I am concerned about physicians being kind of bullied by administrators who are throwing around profitability and cost cutting as though those were the only solutions to the problems in healthcare. I think it has to be a broader conversation and it has to continue to protect the doctor-patient relationship. Physicians think very differently from some other professional service organizations. Reconciling business models and leadership approaches in the context of healthcare requires a lot of nuance and understanding of human behavior. Hopefully this is training that can help them look for productive solutions, enabling them to be better change agents. The objective is to enable these folks to be contributors to the dialogue and to a new approach to healthcare.

There are three different kinds of physicians who pursue MBAs: Leaders, Protectors, and Adventurers.

The leaders are folks who have moved into administrative responsibility and want more tools and training to better lead their organizations, whether that's their practice or a hospital system. The second group are the protectors, those who are dealing with people who are challenging them to cut costs—a recurring refrain—and they feel they don't have the tools to push back, to protect the doctor-patient relationship and some of the pieces of the system that are fundamental to good health care. The third group I call the adventurers. They're looking to get involved in the venture community or are entrepreneurs. This is an opportunity to develop the toolkit and to expand in new directions. A number of life-science ventures would kill for a chance to talk to a real doctor and get their insight regarding problems they face. This is an opportunity to connect with folks like that. 

Physicians who have survived medical school and re-enter the learning environment of an MBA program react differently than what you would expect.
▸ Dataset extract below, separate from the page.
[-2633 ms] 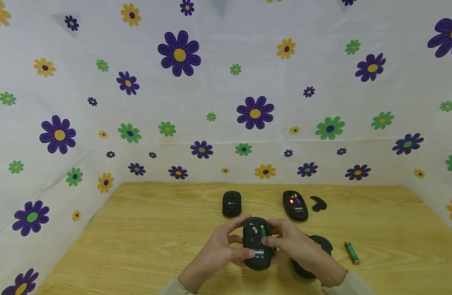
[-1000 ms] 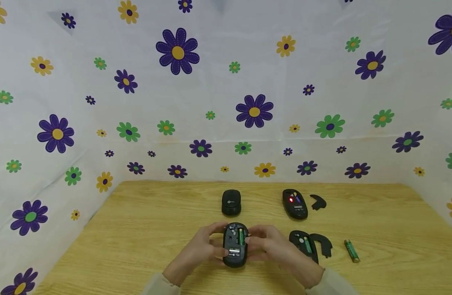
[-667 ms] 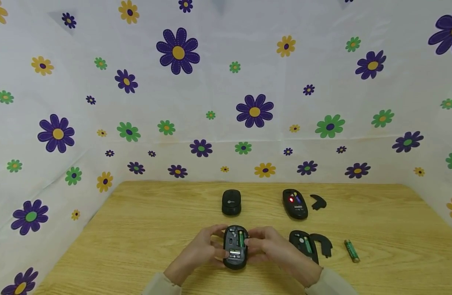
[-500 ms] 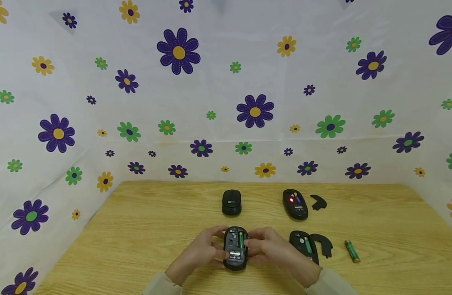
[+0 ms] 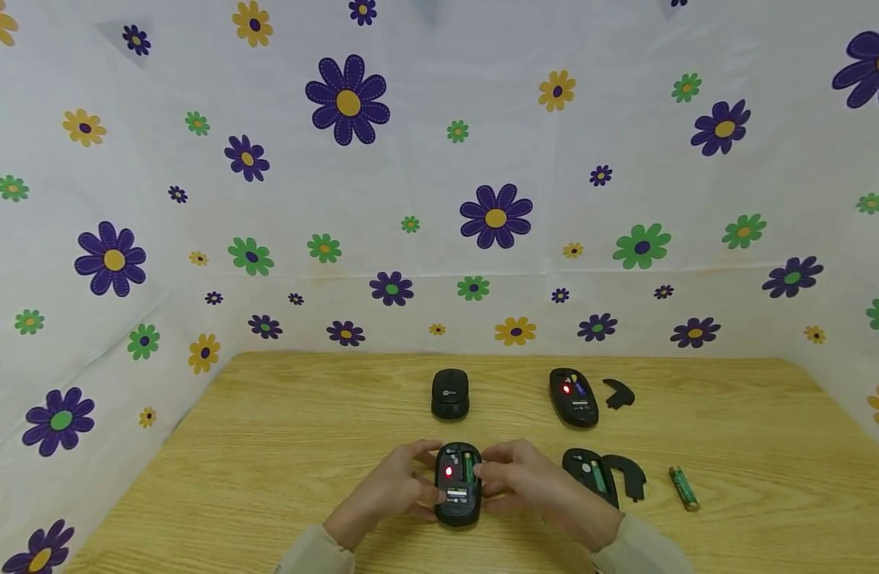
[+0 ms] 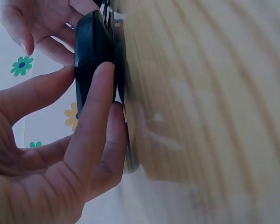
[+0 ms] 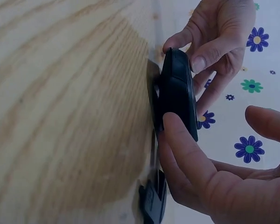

I think we were expecting a little more contention and competition in the classroom for voice. But it’s an extremely collegial group across the two groups I have worked with and they are very interested in learning from each other, without seeing much ego come into it at all. They also really care about grades, which at this stage surprised me. But at least for many of them that’s still a strong driver. What they bring is a tremendous amount of intellectual horsepower and a real interest in learning how to translate concepts, but a lack of familiarity with not only the terms but also more of the conceptual skills—thinking more broadly about market evolution and the place of the organization within an evolving marketplace. And that’s something hopefully the program is offering but I think they are learning a lot from each other as well.